7. Query budget, not query timeout, is the abuse defence¶
Decision. Production protection against abusive queries is expressed as query budget (basket size limit, expression depth limit, evaluator cycle cap), not as a wall-clock timeout. Timeouts are a backstop, not the contract.
Reasoning. - A wall-clock timeout under load is non-deterministic: the same query passes at 2am and fails at 8pm. That's not a contract you can build a customer integration on. - A query budget rejects predictably: "your basket has 47 outcomes; the limit is 30" is a clear error that the caller can act on. - The bitvector engine (phase 1) and result cache (phase 8) lower the cost of typical queries; query budgets keep the worst-case ceiling bounded.
Implications. - Phase 8 needs to land budget rules before phase 9 hardening opens the public ingress. - Specific limits to be decided from real traffic shapes once observability (phase 7) is in place — but the design must allow them to be configured per-customer if commercial demands.
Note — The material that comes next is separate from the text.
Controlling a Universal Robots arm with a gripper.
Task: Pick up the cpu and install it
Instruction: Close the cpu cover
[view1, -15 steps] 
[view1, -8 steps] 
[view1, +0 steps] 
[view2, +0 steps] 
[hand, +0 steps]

8. The pseudo-simulator stays in the repo until phase 5¶
Decision. Keep LBS.Model.AmericanFootball(.Simulation) running
in production until phase 5 swaps in the real DS model. Don't try
to retire it earlier.
Reasoning. - Phases 1–4 all need something producing OC data shaped like a real model would produce. Retiring the placeholder early starves every parallel workstream of test data. - The placeholder's structural correctness (right shape, right scale, right outcome catalog coverage) is what's load-bearing — its predictive value isn't, but no one needs that until phase 5. - It's not blocking anyone: the platform serves real queries against real-shape data today.
Implications. - Phase 1 (bitvector) is validated against the placeholder. - Phase 7's observability is wired against the placeholder. - Phase 8's perf benchmarks are baselined against the placeholder. - The day the real model lands, all of the above keep working — the thing that changes is what the numbers mean, not how they're produced.
9. Multi-region is a phase 8/9 decision, not a phase 1 architectural one¶
Decision. Production deployment stays single-region (westus3) until phase 8 / 9 has observability data showing cross-region client volume is meaningful. No multi-region architectural work in the intervening phases.
Reasoning. - ClickHouse Cloud is single-region today; co-locating the runner and QueryApi with the cluster is what keeps the write path fast and the in-region read path under the latency target. - Multi-region adds replica-lag semantics, cross-region cost, and a cache-coherency surface to a system that doesn't yet have evidence it needs them. - The roadmap already lists multi-region under phase 8 as conditional ("if cross-region client volume warrants").
Implications. - Cross-region clients (e.g. AU users hitting westus3 today) accept the WAN tax for now. Documented in ADR-009 §3.2. - Any architecture proposal for multi-region needs to be motivated by observability data, not assumption.
How to use this document¶
- Reading it: each decision has a Decision, Reasoning, and Implications block. Skim the Decision lines first.
- Changing a decision: don't quietly. Edit this doc with the new
decision, the new reasoning, and a
(was: …)note showing what was replaced. - Inheriting a decision: per-phase planning docs (and ADRs) should link back to the relevant decision here rather than re-justifying.